▶ **Task objective**
Retype exactly the span of lines below from the one with "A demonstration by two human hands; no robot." through the one with "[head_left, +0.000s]". Do not include pictures.
----- Information shown
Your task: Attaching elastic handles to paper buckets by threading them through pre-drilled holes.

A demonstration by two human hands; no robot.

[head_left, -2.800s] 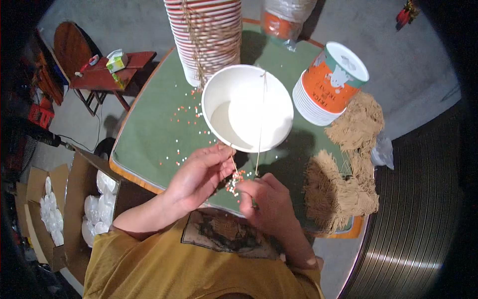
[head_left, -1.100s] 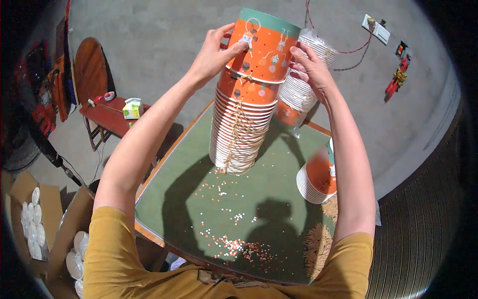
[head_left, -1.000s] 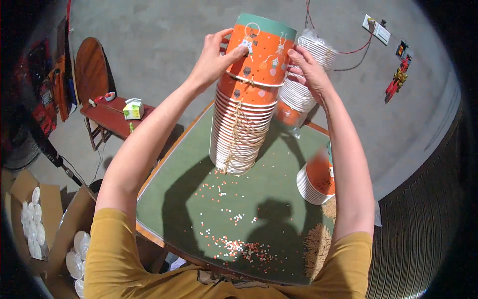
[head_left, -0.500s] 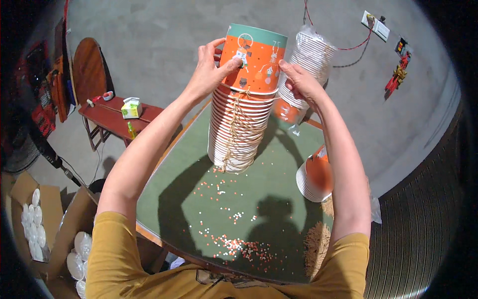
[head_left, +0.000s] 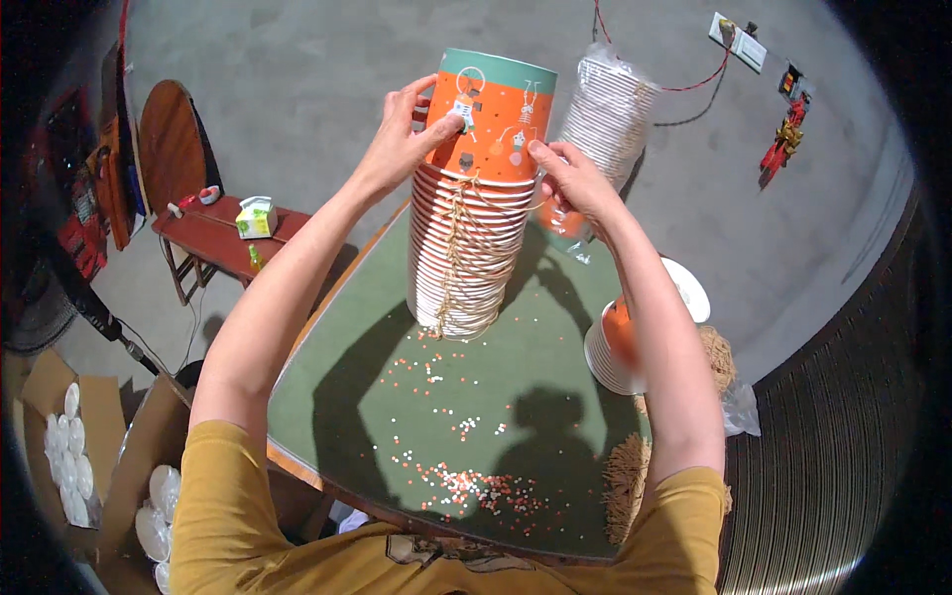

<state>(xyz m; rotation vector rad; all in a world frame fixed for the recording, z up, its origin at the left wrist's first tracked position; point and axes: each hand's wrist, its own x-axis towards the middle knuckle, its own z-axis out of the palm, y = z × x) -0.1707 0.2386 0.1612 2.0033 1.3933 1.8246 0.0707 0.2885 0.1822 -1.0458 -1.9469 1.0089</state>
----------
▶ **Answer for the task**
A demonstration by two human hands; no robot.

[head_left, -2.800s] 
[head_left, -1.100s] 
[head_left, -1.000s] 
[head_left, -0.500s] 
[head_left, +0.000s] 

Now the answer is complete.